Re-visiting is an effective curiosity strategy because we can be curious about something we already have a fair amount of prior knowledge about. Re-visiting provides us with an opportunity to push the level of our questions and take our understanding deeper simply by being curious about it all over again.

Activity: Take a water bottle and re-visit with it. How do they make it? What are the materials it is made out of? How does the lid really work?


This is another great strategy to promote creativity and innovative thinking. If students are trying to innovate, I use this strategy to generate ideas and possible solutions to problems.

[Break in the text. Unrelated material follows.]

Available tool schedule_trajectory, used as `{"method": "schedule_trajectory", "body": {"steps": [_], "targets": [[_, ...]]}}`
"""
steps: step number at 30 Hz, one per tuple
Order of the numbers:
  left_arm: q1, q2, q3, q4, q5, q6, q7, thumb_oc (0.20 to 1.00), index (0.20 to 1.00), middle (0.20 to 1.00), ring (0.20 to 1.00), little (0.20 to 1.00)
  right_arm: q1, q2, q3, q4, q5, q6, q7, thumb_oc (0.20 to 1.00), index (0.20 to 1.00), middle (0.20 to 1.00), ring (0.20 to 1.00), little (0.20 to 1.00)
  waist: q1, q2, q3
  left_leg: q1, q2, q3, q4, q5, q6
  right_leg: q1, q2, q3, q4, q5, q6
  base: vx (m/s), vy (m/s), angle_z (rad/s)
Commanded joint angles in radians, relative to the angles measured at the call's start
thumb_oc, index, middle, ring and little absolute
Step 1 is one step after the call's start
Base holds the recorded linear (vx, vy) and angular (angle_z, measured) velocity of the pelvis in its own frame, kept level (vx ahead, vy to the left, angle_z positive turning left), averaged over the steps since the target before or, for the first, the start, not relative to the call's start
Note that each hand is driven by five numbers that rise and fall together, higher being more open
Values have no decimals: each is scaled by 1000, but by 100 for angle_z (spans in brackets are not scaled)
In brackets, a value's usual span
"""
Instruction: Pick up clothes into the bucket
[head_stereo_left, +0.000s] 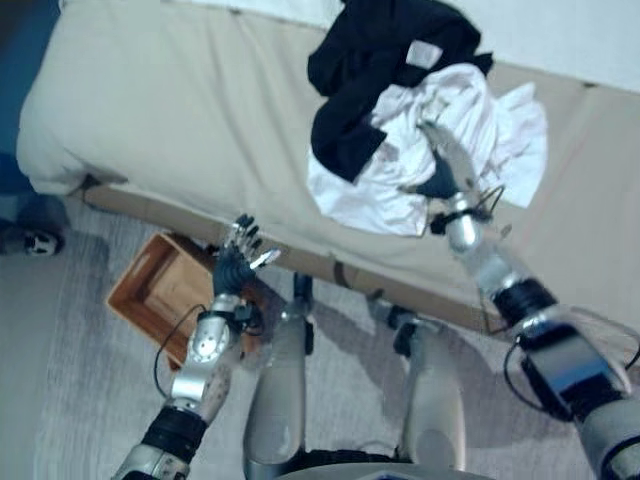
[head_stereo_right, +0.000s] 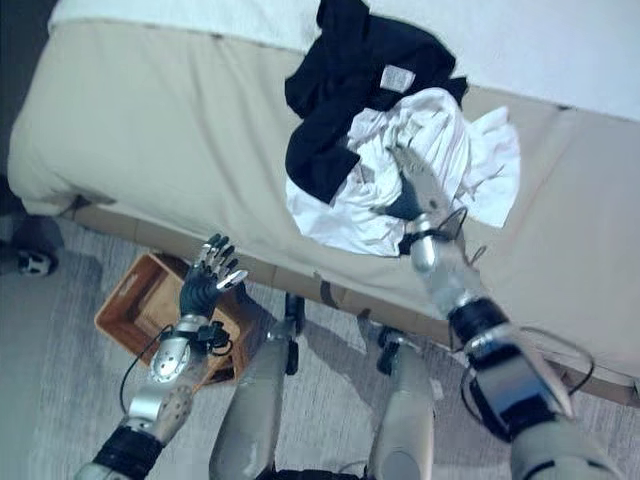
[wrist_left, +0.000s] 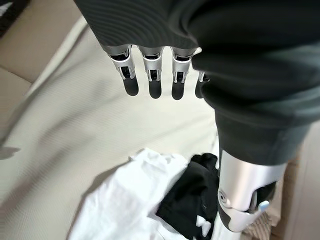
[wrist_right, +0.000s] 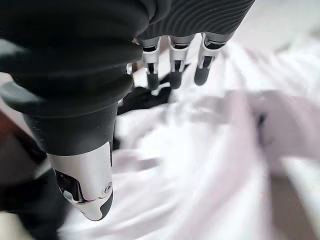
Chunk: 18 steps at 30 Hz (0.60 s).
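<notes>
Clothes: white garment (head_stereo_left: 440, 150) and black garment (head_stereo_left: 375, 70) heaped on bed (head_stereo_left: 150, 110). Right hand (head_stereo_left: 445, 165) over white garment, fingers straight. Left hand (head_stereo_left: 238, 258) spread beside bed edge, above wooden bucket (head_stereo_left: 150, 290). Risk: shallow grasp sheds one garment.

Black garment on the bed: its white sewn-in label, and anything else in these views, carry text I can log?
White label on the crumpled black garment: print too small and blurred to read.
Crumpled white garment beneath the open right hand: no lettering seen.
Brown wooden box on the floor beside the open left hand: no marking seen.
Beige bed cover: plain.
</notes>
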Motion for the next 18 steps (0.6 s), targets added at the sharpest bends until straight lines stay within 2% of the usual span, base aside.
{"method": "schedule_trajectory", "body": {"steps": [1,2,6,7,11,18], "targets": [[41,40,7,-107,28,-48,17,1000,1000,1000,1000,1000,-50,-66,33,4,-71,12,-59,1000,1000,1000,1000,1000,5,-10,-33,-95,22,9,104,-38,14,50,-54,29,6,14,97,5,-13,20],[34,42,4,-106,31,-47,18,1000,1000,1000,1000,1000,-86,-94,58,35,-97,24,-63,1000,1000,1000,1000,1000,11,-8,-25,-123,15,3,124,-42,16,26,-60,29,27,7,95,5,-4,8],[25,42,2,-108,29,-45,22,1000,1000,1000,1000,1000,-157,-120,106,113,-143,57,-64,1000,1000,1000,1000,1000,21,-3,-21,-168,6,-6,145,-44,18,-16,-64,32,51,1,93,35,-14,7],[19,42,-4,-102,30,-41,25,1000,1000,1000,1000,1000,-190,-117,130,199,-142,75,-41,1000,1000,1000,1000,1000,28,-6,-24,-172,1,-16,161,-77,13,-20,-65,44,69,-29,101,92,-31,10],[-4,31,-12,-93,28,-20,35,1000,1000,1000,1000,1000,-277,-70,179,389,-116,109,-2,1000,1000,1000,1000,1000,37,-6,-12,-189,-8,-18,168,-79,16,-33,-67,41,79,-36,95,42,-6,10],[-35,19,-20,-90,40,-8,38,1000,1000,1000,1000,1000,-301,-33,224,499,-100,102,47,1000,1000,1000,1000,1000,42,-1,4,-201,-20,-24,162,-76,18,-43,-66,37,79,-39,93,25,-5,6]]}}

For example, If a student is wanting to improve the performance of a skateboard, I will tell the student to pick 3 random items such as a banana, a pair of shoes and a locker. The student will then list a bunch of characteristics of each of those random items and see whether any of those features can be applied to his design solution for a skateboard.

The apparent randomness helps foster the curiosity leading to creativity and possible innovation.


When students are stuck on what to do or are struggling with generating ideas or simply being curious, I have them complain about something they are learning about. I ask them to write down all the things which are wrong with their object or idea they are learning about. What are the flaws?

Once they begin brainstorming all the flaws and complaining about it, this leads nicely to , "So, what are you going to do about it?" What ideas do you have to fix the flaws?